- Relator(a)
- Ministro Joel Ilan Paciornik
- Órgão julgador
- Quinta Turma
- Data do julgamento
- 18/02/2025
- Data de publicação
- 25/02/2025
STJ – Acórdão, Rel. Ministro Joel Ilan Paciornik, Quinta Turma, j. 18/02/2025, p. 25/02/2025
DIREITO PROCESSUAL PENAL. AGRAVO REGIMENTAL. BUSCA PESSOAL E VEICULAR. PROVAS ILÍCITAS. ABSOLVIÇÃO. AGRAVO DESPROVIDO. I. Caso em exame 1. Agravo regimental interposto pelo Ministério Público do Estado de Goiás contra decisão que negou provimento a recurso especial, mantendo a absolvição do acusado por falta de provas válidas. 2. Fato relevante. A abordagem policial ao acusado foi baseada em denúncia anônima e não resultou na descoberta de ilícitos. Os policiais acessaram o celular do acusado, sem autorização, levando a buscas em residências e à obtenção de provas consideradas ilícitas. 3. O Tribunal de Justiça manteve a absolvição do acusado, considerando a ausência de fundada suspeita para a busca e a ilicitude das provas obtidas. II. Questão em discussão 4. A questão em discussão consiste em saber se a abordagem policial e as buscas pessoal e veicular, baseadas em denúncia anônima e sem autorização judicial, são válidas para fundamentar a condenação do acusado. 5. Outra questão em discussão é se o acesso ao celular do acusado, sem autorização judicial, constitui prova ilícita e se tal prova pode ser utilizada para justificar buscas subsequentes.
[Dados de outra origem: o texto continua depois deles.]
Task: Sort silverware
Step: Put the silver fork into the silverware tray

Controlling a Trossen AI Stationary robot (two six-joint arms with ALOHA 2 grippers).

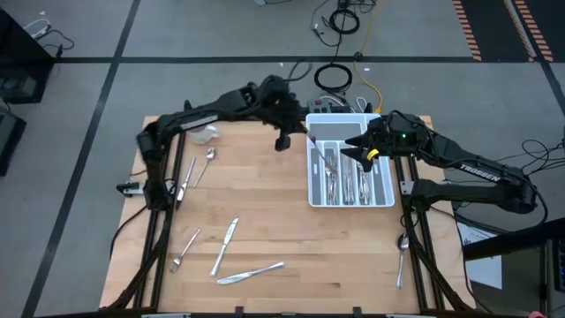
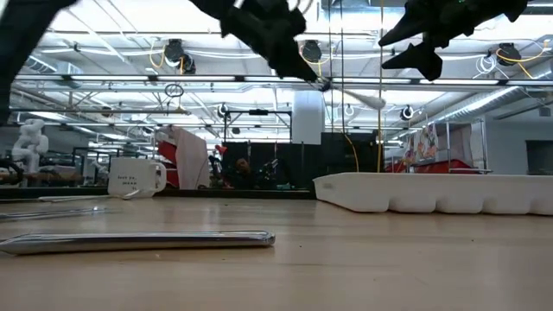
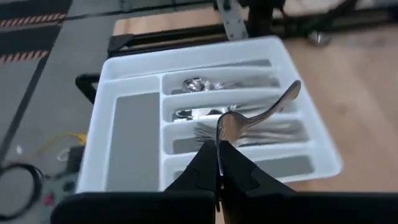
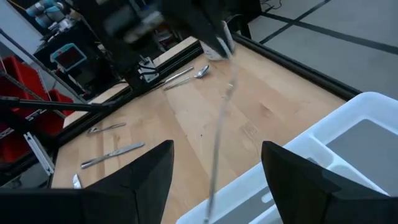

III. Razões de decidir 6. As buscas pessoal e veicular sem mandado judicial requer fundada suspeita, o que não foi demonstrado no caso, tornando a abordagem ilegal. 7. O acesso ao celular do acusado sem autorização judicial constitui violação de garantia fundamental, configurando prova ilícita. 8. A ilicitude da prova inicial contamina as provas subsequentes, impossibilitando sua utilização para fundamentar a condenação. IV. Dispositivo e tese 9. Agravo desprovido. Teses de julgamento: "1. A busca pessoal e veicular sem mandado judicial requer fundada suspeita, devidamente justificada por elementos objetivos. 2. O acesso a dados de celular sem autorização judicial constitui prova ilícita. 3. Provas obtidas de forma ilícita não podem fundamentar a condenação." Dispositivos relevantes citados: CPP, art. 244.Jurisprudência relevante citada: STJ, AgRg no HC 876.279/SP, Rel. Min. Otávio de Almeida Toledo, Sexta Turma, julgado em 10/12/2024; STJ, AgRg no HC 918.660/SP, Rel. Min. Og Fernandes, Rel. para acórdão Min. Sebastião Reis Júnior, Sexta Turma, julgado em 22/10/2024; STJ, AgRg no HC 516.857/SP, Rel. Min. Ribeiro Dantas, Quinta Turma, julgado em 12/5/2020. (AgRg no AREsp n. 2.743.702/GO, relator Ministro Joel Ilan Paciornik, Quinta Turma, julgado em 18/2/2025, DJEN de 25/2/2025.)